• **Task description**
What you return must be an exact copy of the lines in the listing below between the line holding "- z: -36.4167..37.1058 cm" and the line holding "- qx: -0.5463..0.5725", inclusive, and nothing more.
****************
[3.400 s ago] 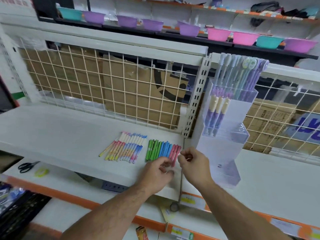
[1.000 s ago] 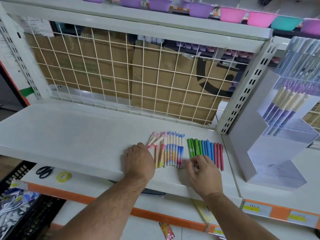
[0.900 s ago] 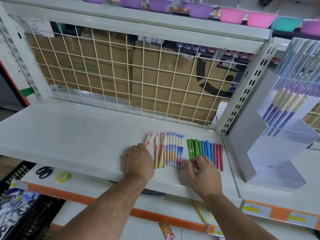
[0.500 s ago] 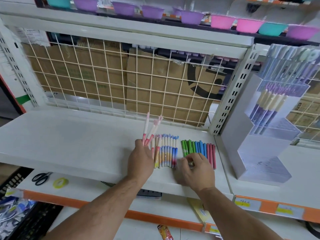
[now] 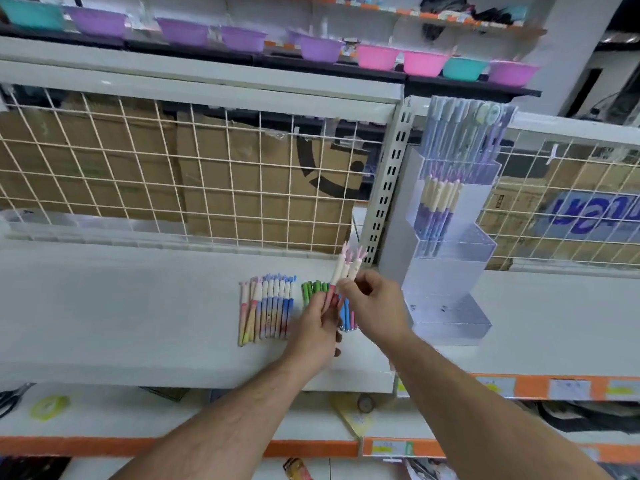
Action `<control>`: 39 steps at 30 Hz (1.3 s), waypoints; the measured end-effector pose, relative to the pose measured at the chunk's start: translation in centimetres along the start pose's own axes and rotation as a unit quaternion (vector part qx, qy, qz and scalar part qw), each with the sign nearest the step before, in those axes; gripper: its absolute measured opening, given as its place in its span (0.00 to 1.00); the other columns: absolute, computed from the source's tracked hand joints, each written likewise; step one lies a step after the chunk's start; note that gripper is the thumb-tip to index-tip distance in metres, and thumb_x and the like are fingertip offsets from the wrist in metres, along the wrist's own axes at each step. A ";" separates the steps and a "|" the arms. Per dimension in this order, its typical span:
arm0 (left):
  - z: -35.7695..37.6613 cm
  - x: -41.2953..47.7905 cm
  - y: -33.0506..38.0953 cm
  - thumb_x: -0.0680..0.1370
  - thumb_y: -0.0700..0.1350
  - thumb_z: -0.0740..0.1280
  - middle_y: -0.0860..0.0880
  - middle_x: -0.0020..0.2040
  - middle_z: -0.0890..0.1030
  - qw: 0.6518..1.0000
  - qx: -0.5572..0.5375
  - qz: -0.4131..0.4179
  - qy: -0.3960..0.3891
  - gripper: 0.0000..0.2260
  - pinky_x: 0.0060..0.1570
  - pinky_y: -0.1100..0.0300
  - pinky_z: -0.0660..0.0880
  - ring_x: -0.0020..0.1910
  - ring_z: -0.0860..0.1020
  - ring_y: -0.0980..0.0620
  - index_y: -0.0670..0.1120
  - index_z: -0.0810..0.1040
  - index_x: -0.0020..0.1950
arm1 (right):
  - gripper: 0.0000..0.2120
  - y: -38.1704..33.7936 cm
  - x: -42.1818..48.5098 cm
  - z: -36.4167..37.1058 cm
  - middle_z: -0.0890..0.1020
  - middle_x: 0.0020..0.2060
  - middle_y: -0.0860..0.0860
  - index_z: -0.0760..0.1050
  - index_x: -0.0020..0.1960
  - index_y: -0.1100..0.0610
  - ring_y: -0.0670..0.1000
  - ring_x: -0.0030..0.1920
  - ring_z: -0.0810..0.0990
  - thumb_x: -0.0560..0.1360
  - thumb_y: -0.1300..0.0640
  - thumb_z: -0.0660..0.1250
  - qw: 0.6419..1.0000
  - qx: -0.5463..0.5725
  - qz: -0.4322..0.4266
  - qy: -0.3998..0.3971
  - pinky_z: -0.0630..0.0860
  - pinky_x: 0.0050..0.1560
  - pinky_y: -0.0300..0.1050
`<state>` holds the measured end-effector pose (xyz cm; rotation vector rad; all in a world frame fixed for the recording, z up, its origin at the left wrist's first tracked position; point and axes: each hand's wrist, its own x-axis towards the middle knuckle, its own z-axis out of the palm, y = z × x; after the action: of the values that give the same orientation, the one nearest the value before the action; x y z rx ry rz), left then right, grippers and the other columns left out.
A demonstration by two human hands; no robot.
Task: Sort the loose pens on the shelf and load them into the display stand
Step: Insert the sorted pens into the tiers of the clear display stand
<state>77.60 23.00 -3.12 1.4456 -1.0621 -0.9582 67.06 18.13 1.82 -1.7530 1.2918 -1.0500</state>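
My left hand (image 5: 317, 332) grips a small bunch of pink-and-white pens (image 5: 343, 268), held upright above the white shelf (image 5: 121, 306). My right hand (image 5: 374, 308) pinches the same bunch from the right. A row of pastel pens (image 5: 266, 310) lies on the shelf to the left of my hands. Green pens (image 5: 311, 289), blue ones and pink ones lie behind my hands, partly hidden. The clear tiered display stand (image 5: 446, 271) stands just right of my hands, with purple-and-cream pens in its upper tiers; its lower tiers look empty.
A wire grid (image 5: 194, 178) with cardboard behind backs the shelf. A slotted upright post (image 5: 388, 188) stands beside the stand. Plastic bowls (image 5: 318, 50) line the top shelf. Scissors (image 5: 10, 398) and a tape roll (image 5: 48, 407) lie on the lower shelf at left.
My left hand lifted the pink-and-white pens off the shelf and carried them right. My right hand left the green and blue pens and took hold of the bunch.
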 end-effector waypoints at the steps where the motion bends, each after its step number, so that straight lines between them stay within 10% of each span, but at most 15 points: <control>1: 0.8 0.2 0.2 0.86 0.45 0.56 0.50 0.42 0.79 1.000 -0.004 -0.007 -0.007 0.09 0.35 0.57 0.78 0.36 0.76 0.52 0.55 0.74 0.56 | 0.11 0.3 0.1 -0.8 0.81 0.30 0.51 0.79 0.37 0.55 0.46 0.29 0.76 0.77 0.53 0.70 1.000 -0.008 -0.001 -0.006 0.72 0.31 0.39; 8: 6.8 1.3 0.6 0.85 0.40 0.57 0.45 0.41 0.81 0.999 -0.021 -0.028 -0.022 0.10 0.37 0.53 0.76 0.37 0.79 0.50 0.46 0.78 0.52 | 0.11 3.1 2.3 -6.6 0.82 0.28 0.51 0.79 0.36 0.55 0.51 0.31 0.82 0.76 0.55 0.72 0.999 0.006 -0.004 -0.039 0.81 0.36 0.52; 12: 10.7 2.1 0.5 0.84 0.42 0.59 0.47 0.42 0.83 0.998 -0.046 -0.033 0.033 0.11 0.34 0.53 0.77 0.38 0.82 0.47 0.49 0.74 0.65 | 0.12 4.6 4.0 -10.5 0.81 0.28 0.51 0.78 0.35 0.54 0.52 0.30 0.79 0.77 0.55 0.70 0.998 -0.011 -0.023 -0.050 0.81 0.40 0.56; 17: 13.9 2.5 0.0 0.84 0.42 0.58 0.49 0.67 0.77 0.991 0.048 0.013 0.124 0.18 0.63 0.38 0.74 0.63 0.77 0.43 0.48 0.66 0.75 | 0.06 5.4 6.4 -16.1 0.83 0.33 0.51 0.77 0.43 0.48 0.54 0.35 0.83 0.78 0.55 0.71 0.997 0.010 -0.040 -0.069 0.82 0.38 0.53; 21: 15.6 2.7 -1.0 0.85 0.46 0.57 0.61 0.58 0.78 0.986 0.058 0.024 0.152 0.15 0.54 0.49 0.79 0.56 0.79 0.52 0.54 0.69 0.72 | 0.08 5.1 8.5 -19.6 0.82 0.33 0.50 0.73 0.43 0.51 0.53 0.35 0.83 0.76 0.56 0.72 0.997 -0.005 -0.046 -0.063 0.80 0.37 0.53; 26: 16.2 2.5 -1.4 0.85 0.46 0.58 0.45 0.41 0.76 0.973 0.146 0.049 0.171 0.09 0.38 0.52 0.72 0.40 0.75 0.47 0.55 0.71 0.46 | 0.07 3.4 11.7 -22.3 0.83 0.34 0.51 0.77 0.42 0.56 0.51 0.34 0.84 0.76 0.57 0.72 0.997 -0.008 -0.056 -0.046 0.82 0.40 0.57; 39: 15.7 3.4 -2.7 0.84 0.51 0.59 0.38 0.42 0.75 0.985 0.094 0.043 0.142 0.06 0.33 0.49 0.72 0.36 0.72 0.49 0.57 0.74 0.50 | 0.08 -0.7 17.3 -21.6 0.84 0.36 0.53 0.77 0.43 0.57 0.57 0.40 0.85 0.79 0.55 0.69 0.996 -0.033 -0.079 0.030 0.83 0.42 0.60</control>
<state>63.91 15.51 -7.86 1.6214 -1.0135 -0.5810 50.71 -0.01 14.88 -1.9120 1.2517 -1.1680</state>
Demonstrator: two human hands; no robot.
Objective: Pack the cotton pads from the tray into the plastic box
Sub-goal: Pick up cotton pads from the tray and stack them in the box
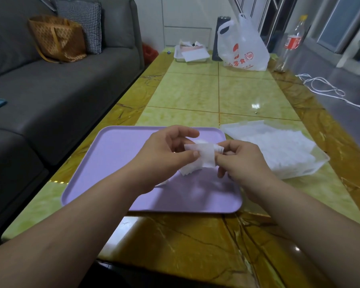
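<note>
Both my hands are up over the purple tray [116, 163], working a little bunch of cotton pads [204, 155] between them. My left hand [164, 156] has the thumb and curled fingers pinching the left side of the bunch, and my right hand [243, 161] is pinching the right edge with its fingertips, so the pads are held just above the tray and not lying on it. A few corners of the pads hang down below my left thumb. The plastic box [312, 169] sits on the tabletop [195, 235] just right of the tray, and it's already got a whole heap of white pads in it. Way down the far end there's a white shopping bag [243, 48] and a soda bottle [292, 41], and a gray sofa [50, 84] runs along my left.
</note>
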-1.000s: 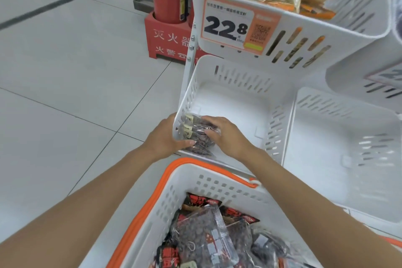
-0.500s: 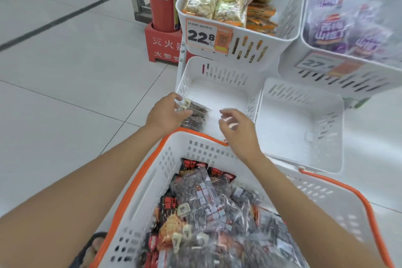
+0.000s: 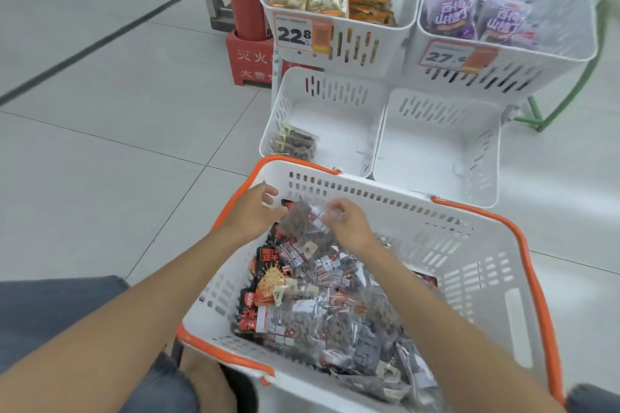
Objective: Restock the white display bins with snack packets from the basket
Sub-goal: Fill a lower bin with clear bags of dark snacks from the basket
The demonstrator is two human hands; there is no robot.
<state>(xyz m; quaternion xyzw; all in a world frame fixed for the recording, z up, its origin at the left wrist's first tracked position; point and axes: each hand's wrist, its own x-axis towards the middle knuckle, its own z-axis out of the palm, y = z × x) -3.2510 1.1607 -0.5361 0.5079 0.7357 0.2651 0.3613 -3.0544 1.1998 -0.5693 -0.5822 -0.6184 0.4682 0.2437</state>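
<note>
The left grip (image 3: 255,213) and right grip (image 3: 349,225) each pinch an edge of one clear packet (image 3: 302,223) at the far end of the basket (image 3: 469,261), probably to lift it clear of the pile. Stocked packets (image 3: 295,144) lie in the near-left corner of the lower-left bin (image 3: 335,94), just beyond the basket.

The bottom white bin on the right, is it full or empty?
Empty: the lower right bin shows only bare white floor. The bin beside it holds a few packets.
</note>
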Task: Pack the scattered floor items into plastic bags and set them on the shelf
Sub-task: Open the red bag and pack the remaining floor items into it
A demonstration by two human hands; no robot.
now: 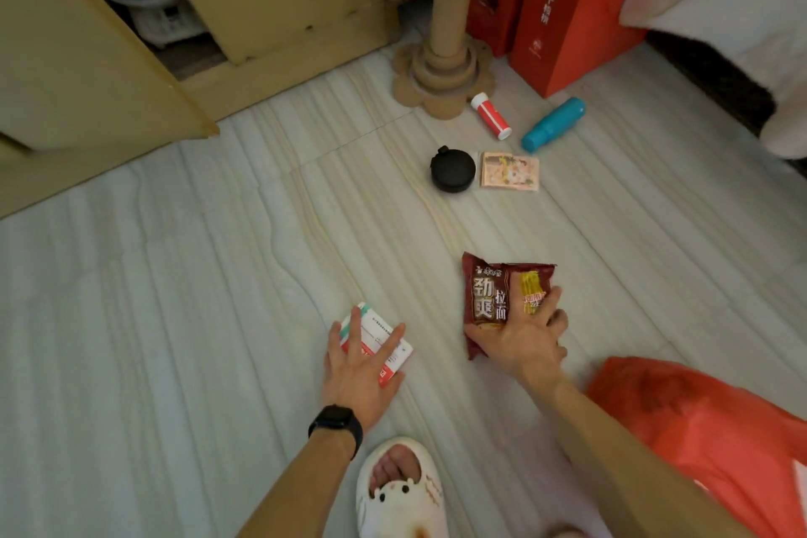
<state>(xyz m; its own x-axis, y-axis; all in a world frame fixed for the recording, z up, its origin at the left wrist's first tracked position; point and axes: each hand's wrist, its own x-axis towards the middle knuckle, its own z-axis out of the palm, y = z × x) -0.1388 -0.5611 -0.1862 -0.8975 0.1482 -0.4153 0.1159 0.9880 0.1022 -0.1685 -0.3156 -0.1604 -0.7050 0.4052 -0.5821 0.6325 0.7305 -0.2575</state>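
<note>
Noodle packet (pixel 489 297), dark red with large printed characters, lies flat on the pale floor (pixel 174 297) under the right hand (pixel 522 341). The fingers (pixel 543 306) of that hand are spread wide across the packet's lower half, the thumb at its lower left edge; whether they grip it or only press on it cannot be told.

Left of those fingers, apart from the packet, a white box with red and green print (pixel 395 347) lies on the floor. The left hand (pixel 360 371) rests on top of it, fingers splayed wide, the box showing between and beyond them. A black wristband (pixel 336 422) sits on the left wrist.

Beyond the fingertips of both hands, well apart from them, lie a black round case (pixel 453 169) and, just beside it, a pink patterned card pack (pixel 510 170). Farther still lie a red-and-white tube (pixel 490 116) and a teal bottle (pixel 553 124), both on their sides.

Behind the right wrist, an orange plastic bag (pixel 707 428) lies crumpled on the floor. Below the left forearm, a white slipper (pixel 399 494) covers a foot.
</note>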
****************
• **Finished exercise**
  - z: -36.4167..37.1058 cm
  - middle_z: -0.0890..0.1020
  - middle_x: 0.0020..0.2060
  - middle_y: -0.0860..0.0860
  - index_z: -0.0760..0.1050
  - index_x: -0.0020..0.1960
  - index_y: -0.1100..0.0610
  - ring_y: -0.0670..0.1000
  - ring_x: -0.0030..0.1920
  - ring_z: -0.0810..0.0990
  - thumb_x: -0.0560..0.1360
  - thumb_y: -0.1300..0.0640
  - thumb_z: -0.0660..0.1250
  - qw: 0.6419..1.0000
  - qx: -0.5463..0.5725

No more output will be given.